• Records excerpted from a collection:
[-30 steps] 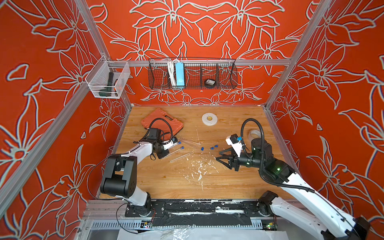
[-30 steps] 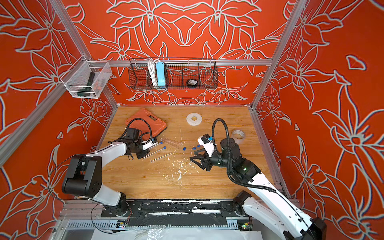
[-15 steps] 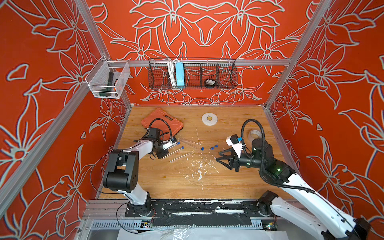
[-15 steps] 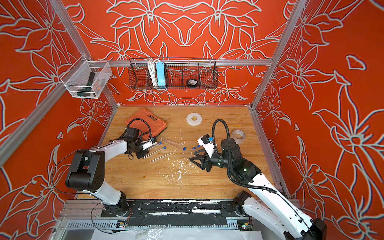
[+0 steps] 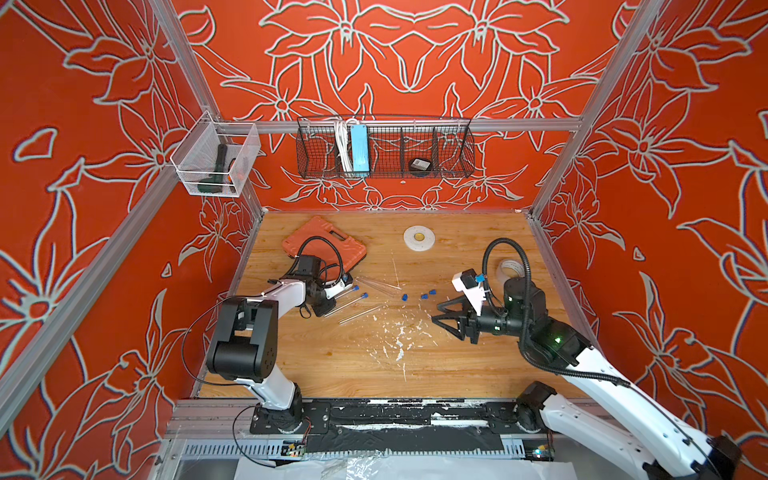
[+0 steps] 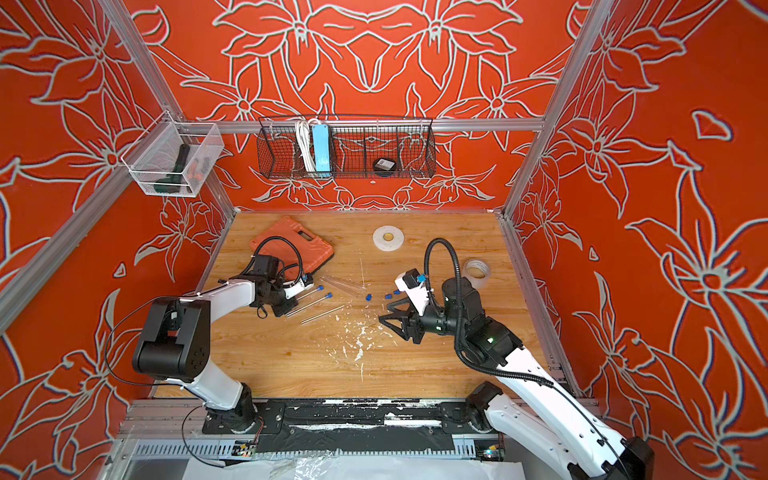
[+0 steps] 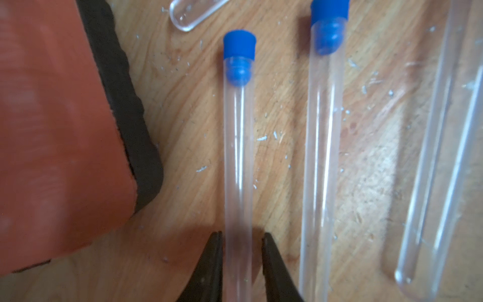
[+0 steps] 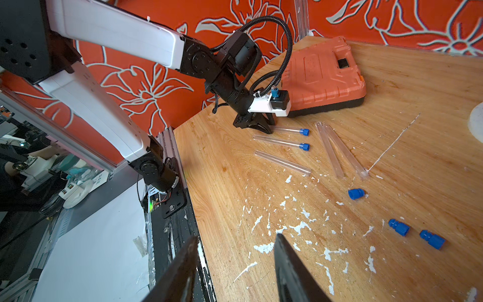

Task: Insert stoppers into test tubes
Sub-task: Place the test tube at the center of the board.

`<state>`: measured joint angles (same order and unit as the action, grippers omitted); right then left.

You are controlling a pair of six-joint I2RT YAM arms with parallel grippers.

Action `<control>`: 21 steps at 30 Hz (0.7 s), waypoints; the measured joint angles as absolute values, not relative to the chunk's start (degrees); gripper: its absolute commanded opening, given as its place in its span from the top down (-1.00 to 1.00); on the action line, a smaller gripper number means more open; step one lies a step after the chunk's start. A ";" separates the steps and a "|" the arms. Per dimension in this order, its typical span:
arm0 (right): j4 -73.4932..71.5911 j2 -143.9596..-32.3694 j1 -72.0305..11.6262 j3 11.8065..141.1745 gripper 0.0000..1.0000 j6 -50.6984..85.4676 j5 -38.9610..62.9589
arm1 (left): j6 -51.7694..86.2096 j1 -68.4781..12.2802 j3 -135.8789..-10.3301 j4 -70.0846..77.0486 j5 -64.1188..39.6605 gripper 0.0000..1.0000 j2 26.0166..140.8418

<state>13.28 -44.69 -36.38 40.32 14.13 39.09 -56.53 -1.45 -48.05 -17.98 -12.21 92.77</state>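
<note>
The stoppered clear plastic test tube [image 7: 237, 157] lies on the paint-flecked wooden tabletop [image 5: 332, 361], between the narrowly parted jaws of the left gripper [image 7: 241, 235]. Red floral walls [image 5: 415, 62] enclose the bench, and the right gripper [image 8: 236, 239] hovers half-open and empty. Since the earlier frame, only the left arm [image 5: 286, 293] has shifted slightly.

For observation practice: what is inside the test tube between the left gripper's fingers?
A blue stopper plugs the mouth of the test tube; the rest looks empty. The left gripper covers its closed end.

Walls [image 5: 374, 62]: red-orange, grey-white outlined flowers
Table [image 5: 332, 353]: light wood grain, white flecks
Stoppers [image 8: 356, 194]: bright blue
Test tubes [image 7: 237, 157]: clear, colourless
Tool case [image 5: 324, 245]: orange, black rim
Tape roll [image 5: 409, 241]: white
Wire basket [image 5: 453, 162]: black
Robot arms [image 5: 291, 291]: white, black
</note>
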 measured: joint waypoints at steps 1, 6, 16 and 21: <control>13.28 -44.69 -36.40 40.32 0.03 14.13 39.09 | -56.51 -1.45 -48.07 -17.96 -12.14 0.51 92.77; 13.28 -44.69 -36.42 40.32 0.03 14.13 39.11 | -56.18 -1.45 -48.18 -17.93 -11.70 0.42 92.71; 13.41 -45.25 -36.42 40.32 0.03 14.09 39.07 | -52.69 -1.76 -48.31 -16.73 -11.07 0.16 83.11; 14.26 -46.24 -36.42 40.32 0.03 13.78 38.70 | -51.37 -7.77 -47.46 -15.51 -11.05 0.16 74.06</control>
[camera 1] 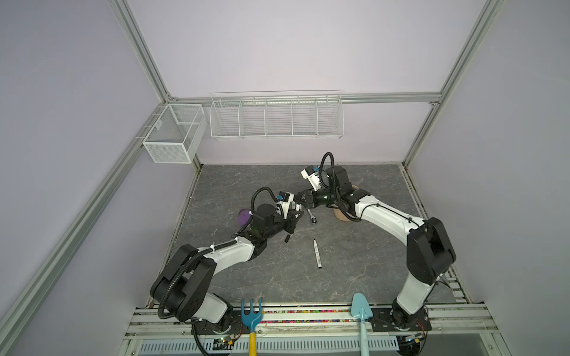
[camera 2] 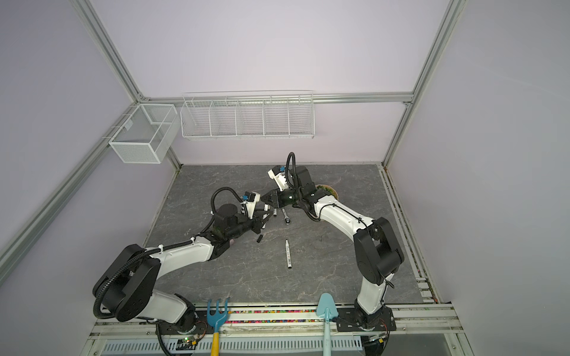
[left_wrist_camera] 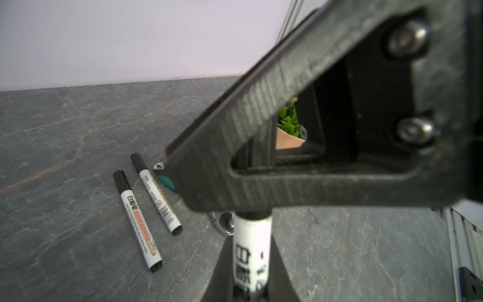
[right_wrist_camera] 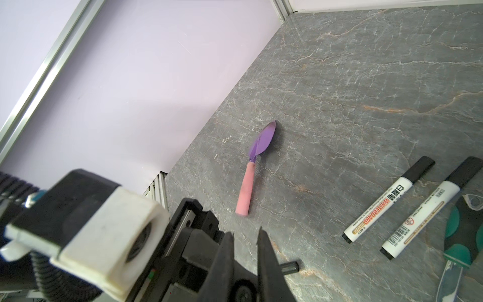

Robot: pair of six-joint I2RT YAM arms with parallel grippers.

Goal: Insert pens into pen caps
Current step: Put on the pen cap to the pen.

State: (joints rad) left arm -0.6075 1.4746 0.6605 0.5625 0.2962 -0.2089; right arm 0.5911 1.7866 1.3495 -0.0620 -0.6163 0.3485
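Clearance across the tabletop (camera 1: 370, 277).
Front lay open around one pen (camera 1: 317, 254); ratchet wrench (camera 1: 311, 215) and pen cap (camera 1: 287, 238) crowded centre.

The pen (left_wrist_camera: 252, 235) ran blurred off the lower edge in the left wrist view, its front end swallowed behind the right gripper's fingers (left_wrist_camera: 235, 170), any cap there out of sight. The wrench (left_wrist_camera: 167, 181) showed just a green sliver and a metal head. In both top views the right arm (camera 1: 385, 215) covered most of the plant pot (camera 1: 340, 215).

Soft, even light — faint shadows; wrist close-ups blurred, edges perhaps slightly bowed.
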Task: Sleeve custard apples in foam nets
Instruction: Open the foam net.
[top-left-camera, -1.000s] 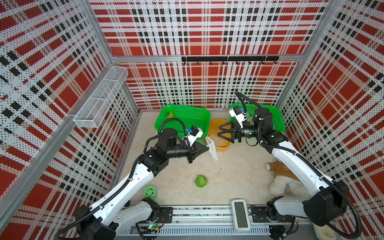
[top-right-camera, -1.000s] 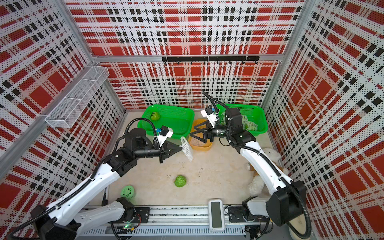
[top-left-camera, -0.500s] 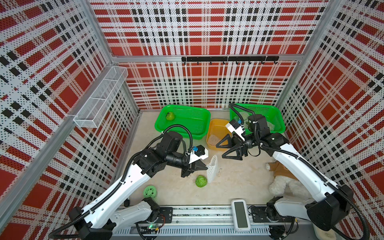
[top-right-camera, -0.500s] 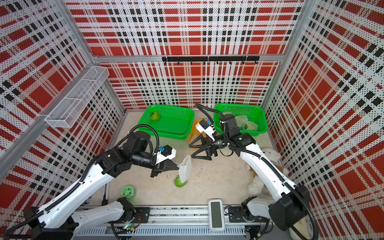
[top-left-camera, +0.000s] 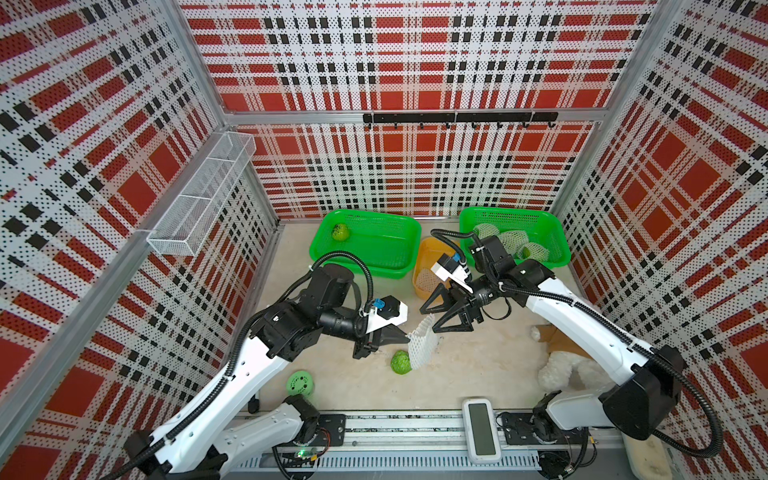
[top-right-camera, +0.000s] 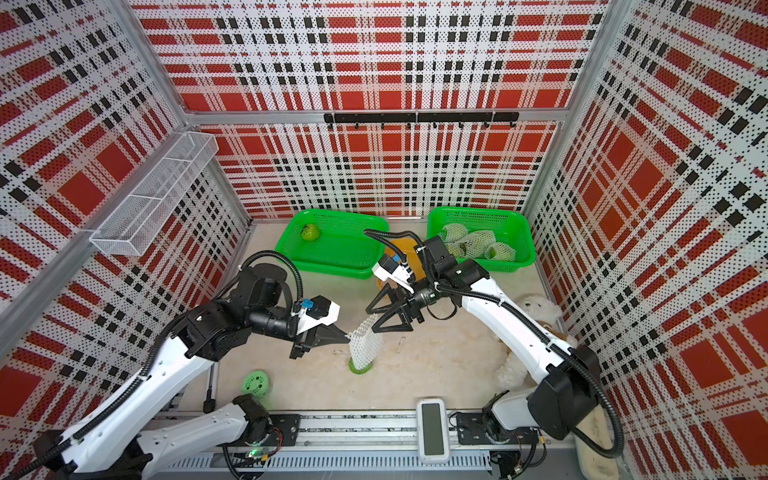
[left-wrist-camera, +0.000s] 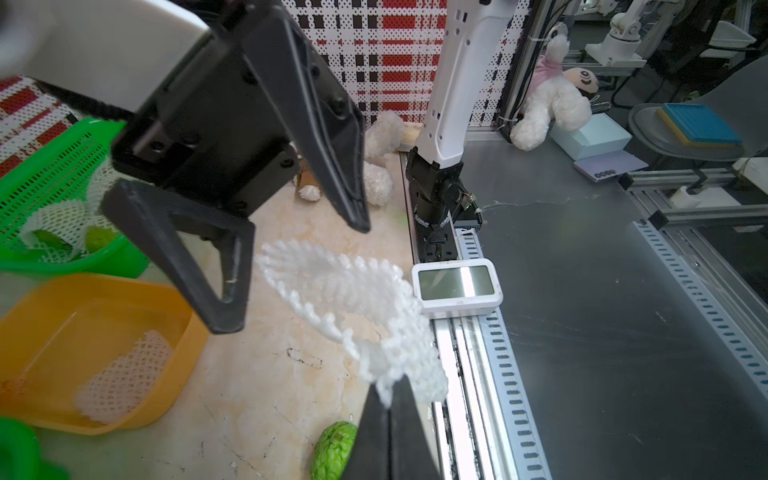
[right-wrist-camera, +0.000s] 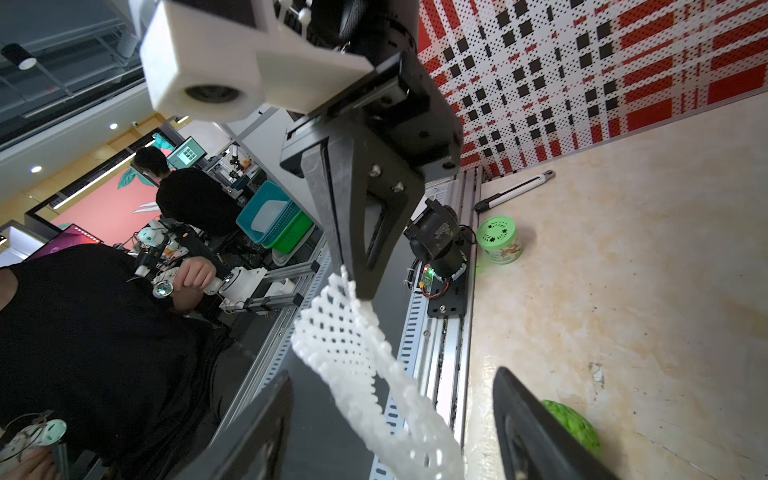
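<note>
White foam net (top-left-camera: 422, 345) at centre frame, custard apple (top-left-camera: 400, 362) just beside its lower end.
My left gripper (top-left-camera: 404, 335) is clenched on the net's edge; my right gripper (top-left-camera: 428, 321) stands spread at its upper rim.

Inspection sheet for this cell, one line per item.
Surface: beige tabletop, scuffed.
Job's things: foam net hanging near a bare custard apple; another apple in left green basket; sleeved apples in right green basket; spare net in orange tub.
Clutter: green perforated container, white plush toy, white display device.
End effectors: left end effector shut on foam net; right end effector open at its rim.
Cables: black corrugated conduits looping clear of the net.
Surroundings: plaid perforated walls, wire shelf, hook rail.
</note>
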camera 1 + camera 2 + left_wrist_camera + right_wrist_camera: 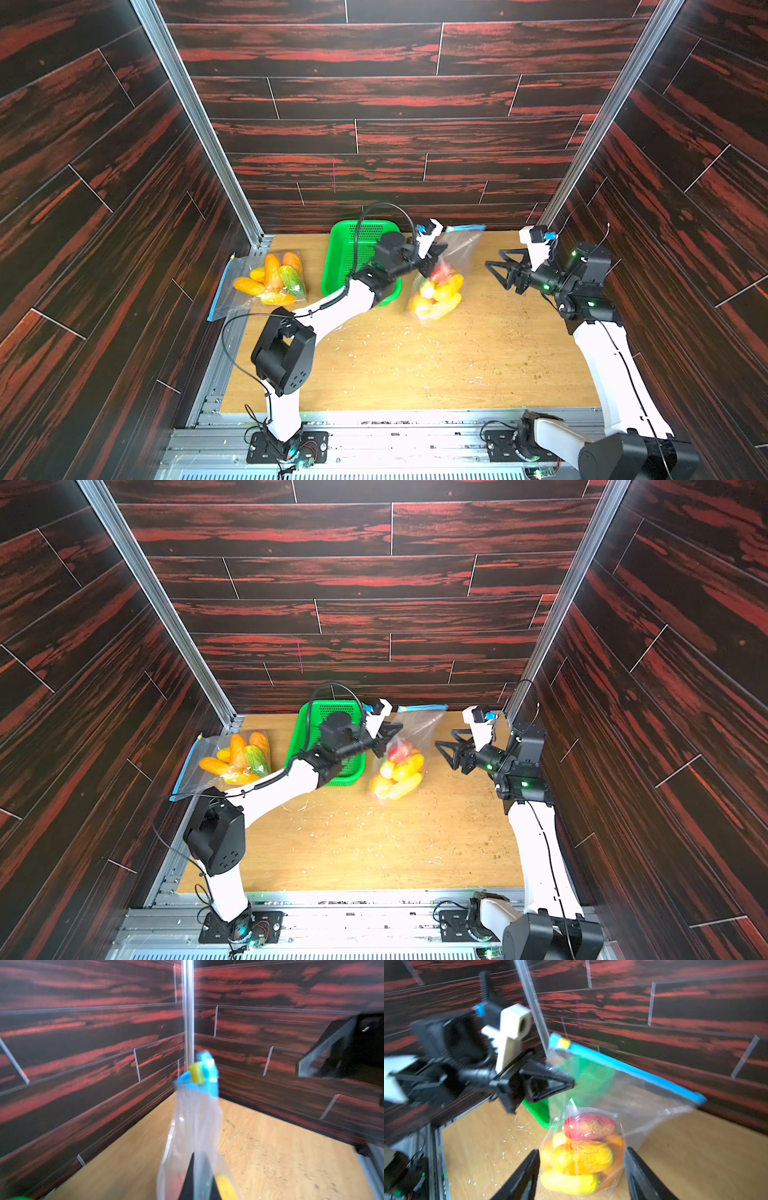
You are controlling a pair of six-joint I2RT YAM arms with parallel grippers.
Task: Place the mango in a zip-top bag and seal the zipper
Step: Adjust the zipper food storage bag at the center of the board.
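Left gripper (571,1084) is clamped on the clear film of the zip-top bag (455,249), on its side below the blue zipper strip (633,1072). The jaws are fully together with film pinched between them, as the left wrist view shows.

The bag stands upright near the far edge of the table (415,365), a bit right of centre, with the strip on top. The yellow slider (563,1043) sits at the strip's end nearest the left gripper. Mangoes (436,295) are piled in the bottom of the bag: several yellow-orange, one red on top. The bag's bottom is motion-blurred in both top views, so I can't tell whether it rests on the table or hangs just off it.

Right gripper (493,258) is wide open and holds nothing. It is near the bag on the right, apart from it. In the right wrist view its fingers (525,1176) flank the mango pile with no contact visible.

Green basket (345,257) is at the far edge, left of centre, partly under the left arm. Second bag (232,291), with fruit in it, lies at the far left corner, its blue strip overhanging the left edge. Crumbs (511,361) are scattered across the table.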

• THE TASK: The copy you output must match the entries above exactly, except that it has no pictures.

• TASK OUTPUT:
[-30 steps] 
[-30 steps] 
[-15 steps] 
[-15 steps] 
[+0 steps] 
[+0 steps] 
[+0 steps] 
[+0 steps] 

Task: Insert stoppers into test tubes
Sub-task: Place the test tube at the center of the board.

`<state>`: measured joint angles (same order and unit as the action, grippers omitted); right then left.

You are controlling a pair of six-joint I2RT YAM arms with parallel grippers.

Action `<control>`: 21 steps at 30 Hz (0.7 s), waypoints; the measured joint angles as absolute values, not relative to the chunk's start (degrees); gripper: its absolute commanded opening, given as its place in its span from the top down (-1.00 to 1.00); on the action line, a smaller gripper number means more open; step one lies a step after the chunk's start. A ";" separates the steps and a "|" the arms. Per dimension in this order, its typical span:
arm0 (right): j4 -73.4932..71.5911 j2 -143.9596..-32.3694 j1 -72.0305..11.6262 j3 11.8065..141.1745 gripper 0.0000..1.0000 j6 -50.6984..85.4676 j5 -38.9610..62.9589
arm1 (left): j6 -51.7694..86.2096 j1 -68.4781..12.2802 j3 -135.8789..-10.3301 j4 -70.0846..77.0486 j5 -64.1188..39.6605 gripper 0.0000..1.0000 j2 26.0166..140.8418

<state>13.28 -44.69 -36.38 40.32 14.13 39.09 -56.53 -1.45 -48.05 -17.98 -12.21 92.77</state>
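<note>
The stoppered clear plastic test tube [image 7: 237, 157] lies on the paint-flecked wooden tabletop [image 5: 332, 361], between the narrowly parted jaws of the left gripper [image 7: 241, 235]. Red floral walls [image 5: 415, 62] enclose the bench, and the right gripper [image 8: 236, 239] hovers half-open and empty. Since the earlier frame, only the left arm [image 5: 286, 293] has shifted slightly.

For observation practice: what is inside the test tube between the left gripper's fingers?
A blue stopper plugs the mouth of the test tube; the rest looks empty. The left gripper covers its closed end.

Walls [image 5: 374, 62]: red-orange, grey-white outlined flowers
Table [image 5: 332, 353]: light wood grain, white flecks
Stoppers [image 8: 356, 194]: bright blue
Test tubes [image 7: 237, 157]: clear, colourless
Tool case [image 5: 324, 245]: orange, black rim
Tape roll [image 5: 409, 241]: white
Wire basket [image 5: 453, 162]: black
Robot arms [image 5: 291, 291]: white, black
</note>
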 measured: joint waypoints at steps 1, 6, 16 and 21: <control>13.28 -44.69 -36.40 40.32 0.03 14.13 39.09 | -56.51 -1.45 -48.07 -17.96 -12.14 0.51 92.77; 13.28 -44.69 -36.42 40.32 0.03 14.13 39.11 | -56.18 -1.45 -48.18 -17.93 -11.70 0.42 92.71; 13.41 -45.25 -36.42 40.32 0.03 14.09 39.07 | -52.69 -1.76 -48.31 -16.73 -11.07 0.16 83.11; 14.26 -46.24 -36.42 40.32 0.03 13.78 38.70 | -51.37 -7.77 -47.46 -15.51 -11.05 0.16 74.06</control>
[camera 1] 
[camera 2] 
[left_wrist_camera] 
[right_wrist_camera] 

Robot: pair of six-joint I2RT YAM arms with parallel grippers.

Goal: Insert pens into pen caps
Current step: Put on the pen cap to the pen.

State: (joints rad) left arm -0.6075 1.4746 0.6605 0.5625 0.2962 -0.2089; right arm 0.5911 1.7866 1.3495 -0.0620 -0.6163 0.3485
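Clearance across the tabletop (camera 1: 370, 277).
Front lay open around one pen (camera 1: 317, 254); ratchet wrench (camera 1: 311, 215) and pen cap (camera 1: 287, 238) crowded centre.

The pen (left_wrist_camera: 252, 235) ran blurred off the lower edge in the left wrist view, its front end swallowed behind the right gripper's fingers (left_wrist_camera: 235, 170), any cap there out of sight. The wrench (left_wrist_camera: 167, 181) showed just a green sliver and a metal head. In both top views the right arm (camera 1: 385, 215) covered most of the plant pot (camera 1: 340, 215).

Soft, even light — faint shadows; wrist close-ups blurred, edges perhaps slightly bowed.
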Task: Sleeve custard apples in foam nets
Instruction: Open the foam net.
[top-left-camera, -1.000s] 
[top-right-camera, -1.000s] 
[top-left-camera, -0.500s] 
[top-right-camera, -0.500s] 
[top-left-camera, +0.000s] 
[top-right-camera, +0.000s] 
[left-wrist-camera, +0.000s] 
[right-wrist-camera, +0.000s] 
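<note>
White foam net (top-left-camera: 422, 345) at centre frame, custard apple (top-left-camera: 400, 362) just beside its lower end.
My left gripper (top-left-camera: 404, 335) is clenched on the net's edge; my right gripper (top-left-camera: 428, 321) stands spread at its upper rim.

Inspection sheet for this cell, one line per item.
Surface: beige tabletop, scuffed.
Job's things: foam net hanging near a bare custard apple; another apple in left green basket; sleeved apples in right green basket; spare net in orange tub.
Clutter: green perforated container, white plush toy, white display device.
End effectors: left end effector shut on foam net; right end effector open at its rim.
Cables: black corrugated conduits looping clear of the net.
Surroundings: plaid perforated walls, wire shelf, hook rail.
</note>
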camera 1 + camera 2 + left_wrist_camera + right_wrist_camera: 
You are controlling a pair of six-joint I2RT YAM arms with parallel grippers.
Task: Place the mango in a zip-top bag and seal the zipper
Step: Adjust the zipper food storage bag at the center of the board.
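Left gripper (571,1084) is clamped on the clear film of the zip-top bag (455,249), on its side below the blue zipper strip (633,1072). The jaws are fully together with film pinched between them, as the left wrist view shows.

The bag stands upright near the far edge of the table (415,365), a bit right of centre, with the strip on top. The yellow slider (563,1043) sits at the strip's end nearest the left gripper. Mangoes (436,295) are piled in the bottom of the bag: several yellow-orange, one red on top. The bag's bottom is motion-blurred in both top views, so I can't tell whether it rests on the table or hangs just off it.

Right gripper (493,258) is wide open and holds nothing. It is near the bag on the right, apart from it. In the right wrist view its fingers (525,1176) flank the mango pile with no contact visible.

Green basket (345,257) is at the far edge, left of centre, partly under the left arm. Second bag (232,291), with fruit in it, lies at the far left corner, its blue strip overhanging the left edge. Crumbs (511,361) are scattered across the table.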

Nothing else is needed, and the exercise is over.